Data below =
•••

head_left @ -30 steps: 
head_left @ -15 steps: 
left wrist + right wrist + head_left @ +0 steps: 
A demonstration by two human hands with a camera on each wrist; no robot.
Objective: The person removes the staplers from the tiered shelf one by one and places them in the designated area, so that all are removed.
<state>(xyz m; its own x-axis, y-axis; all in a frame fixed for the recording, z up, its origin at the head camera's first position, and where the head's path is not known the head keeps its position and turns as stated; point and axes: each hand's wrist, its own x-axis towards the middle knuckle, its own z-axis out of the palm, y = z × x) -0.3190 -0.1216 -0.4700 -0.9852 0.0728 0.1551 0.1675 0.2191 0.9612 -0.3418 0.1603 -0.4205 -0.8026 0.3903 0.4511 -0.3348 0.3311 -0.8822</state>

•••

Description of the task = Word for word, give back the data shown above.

Task response =
head_left @ -30 steps: 
head_left @ -15 steps: 
left wrist + right wrist + head_left @ +0 steps: 
A demonstration by two human hands with a camera on each wrist; no robot.
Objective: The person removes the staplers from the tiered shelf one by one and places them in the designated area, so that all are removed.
<state>(xyz m; its own x-axis, y-axis; all in a frame fixed for the recording, z up, its origin at the head camera's first position, and where the head's path is not known the head keeps its position and turns as stated; point and axes: each hand's wrist, its own x-axis towards the middle knuckle, its own z-axis out of the palm, y = z × x) -0.3190 -0.1216 -0.4700 -0.9852 0.0728 0.1551 0.1675 0.2191 0.9612 -0.3418 0.1603 -0.4205 -0.8026 0.3903 0.4511 -0.3348 0.3311 -0.8822</state>

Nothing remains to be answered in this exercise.